▸ What is expected
Extract each line holding the word "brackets" from the entries.

Segment Open

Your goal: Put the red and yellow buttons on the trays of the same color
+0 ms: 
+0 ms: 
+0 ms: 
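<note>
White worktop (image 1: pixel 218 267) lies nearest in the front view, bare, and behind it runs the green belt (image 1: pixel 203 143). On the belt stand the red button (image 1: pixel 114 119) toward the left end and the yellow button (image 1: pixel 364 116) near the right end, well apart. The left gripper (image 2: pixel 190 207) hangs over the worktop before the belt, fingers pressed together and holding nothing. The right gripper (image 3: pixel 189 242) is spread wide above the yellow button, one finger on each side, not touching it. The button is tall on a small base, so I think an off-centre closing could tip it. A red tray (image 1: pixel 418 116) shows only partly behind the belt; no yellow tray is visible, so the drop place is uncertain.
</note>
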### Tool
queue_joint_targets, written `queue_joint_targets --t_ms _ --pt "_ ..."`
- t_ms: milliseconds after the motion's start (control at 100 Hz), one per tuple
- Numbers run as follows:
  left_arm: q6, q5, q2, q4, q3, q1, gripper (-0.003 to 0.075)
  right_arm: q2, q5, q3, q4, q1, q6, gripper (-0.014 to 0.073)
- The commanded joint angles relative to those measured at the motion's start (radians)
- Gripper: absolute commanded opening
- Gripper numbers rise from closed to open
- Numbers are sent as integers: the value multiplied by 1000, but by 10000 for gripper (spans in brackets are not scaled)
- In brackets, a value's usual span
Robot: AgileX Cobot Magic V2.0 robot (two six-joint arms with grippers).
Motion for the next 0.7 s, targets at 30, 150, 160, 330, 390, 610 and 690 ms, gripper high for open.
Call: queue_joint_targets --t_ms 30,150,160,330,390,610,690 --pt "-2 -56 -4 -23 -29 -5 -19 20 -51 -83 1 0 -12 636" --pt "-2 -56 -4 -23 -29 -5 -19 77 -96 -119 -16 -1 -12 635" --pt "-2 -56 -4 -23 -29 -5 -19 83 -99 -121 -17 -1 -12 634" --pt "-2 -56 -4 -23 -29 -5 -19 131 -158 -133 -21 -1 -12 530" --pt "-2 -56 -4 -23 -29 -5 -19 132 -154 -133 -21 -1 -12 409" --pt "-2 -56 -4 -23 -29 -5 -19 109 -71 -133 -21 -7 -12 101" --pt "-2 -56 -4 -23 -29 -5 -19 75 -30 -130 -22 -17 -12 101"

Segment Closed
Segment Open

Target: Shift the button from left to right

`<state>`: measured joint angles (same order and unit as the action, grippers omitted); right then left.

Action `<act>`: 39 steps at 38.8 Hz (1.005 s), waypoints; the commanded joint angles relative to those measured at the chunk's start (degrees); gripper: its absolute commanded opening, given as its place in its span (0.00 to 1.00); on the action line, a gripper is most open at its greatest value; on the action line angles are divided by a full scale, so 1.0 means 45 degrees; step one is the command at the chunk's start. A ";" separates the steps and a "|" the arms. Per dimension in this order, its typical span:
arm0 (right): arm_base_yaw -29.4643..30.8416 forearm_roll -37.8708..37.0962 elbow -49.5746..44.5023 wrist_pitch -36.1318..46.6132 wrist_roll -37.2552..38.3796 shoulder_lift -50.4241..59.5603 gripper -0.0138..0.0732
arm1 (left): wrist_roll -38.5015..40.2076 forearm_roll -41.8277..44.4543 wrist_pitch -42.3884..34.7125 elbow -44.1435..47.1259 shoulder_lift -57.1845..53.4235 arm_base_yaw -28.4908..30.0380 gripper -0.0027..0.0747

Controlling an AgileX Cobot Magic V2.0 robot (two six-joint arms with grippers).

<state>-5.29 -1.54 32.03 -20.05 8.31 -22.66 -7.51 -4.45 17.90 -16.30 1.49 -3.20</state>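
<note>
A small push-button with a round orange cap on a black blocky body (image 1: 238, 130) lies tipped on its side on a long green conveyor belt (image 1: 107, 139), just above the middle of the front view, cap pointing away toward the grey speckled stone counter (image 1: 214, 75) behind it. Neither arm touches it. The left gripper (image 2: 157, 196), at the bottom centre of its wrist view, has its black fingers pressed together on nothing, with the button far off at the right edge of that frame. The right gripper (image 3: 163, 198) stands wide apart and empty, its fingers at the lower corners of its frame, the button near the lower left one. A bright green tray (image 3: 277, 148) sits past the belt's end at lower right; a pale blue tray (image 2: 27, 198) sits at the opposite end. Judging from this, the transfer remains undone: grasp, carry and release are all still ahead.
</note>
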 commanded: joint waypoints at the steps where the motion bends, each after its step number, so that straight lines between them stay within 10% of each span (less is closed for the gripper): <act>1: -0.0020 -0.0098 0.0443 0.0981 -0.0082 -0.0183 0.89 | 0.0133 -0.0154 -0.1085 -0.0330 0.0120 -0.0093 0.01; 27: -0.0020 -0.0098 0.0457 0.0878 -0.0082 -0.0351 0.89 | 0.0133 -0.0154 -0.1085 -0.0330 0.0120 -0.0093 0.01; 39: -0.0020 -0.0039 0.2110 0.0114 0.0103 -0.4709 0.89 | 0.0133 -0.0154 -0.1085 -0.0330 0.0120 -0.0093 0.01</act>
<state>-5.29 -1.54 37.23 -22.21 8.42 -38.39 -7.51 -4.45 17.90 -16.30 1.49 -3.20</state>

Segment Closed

▸ Response to this exercise
- Numbers are sent as integers: the value multiplied by 1000, but by 10000 for gripper (spans in brackets are not scaled)
- In brackets, a value's usual span

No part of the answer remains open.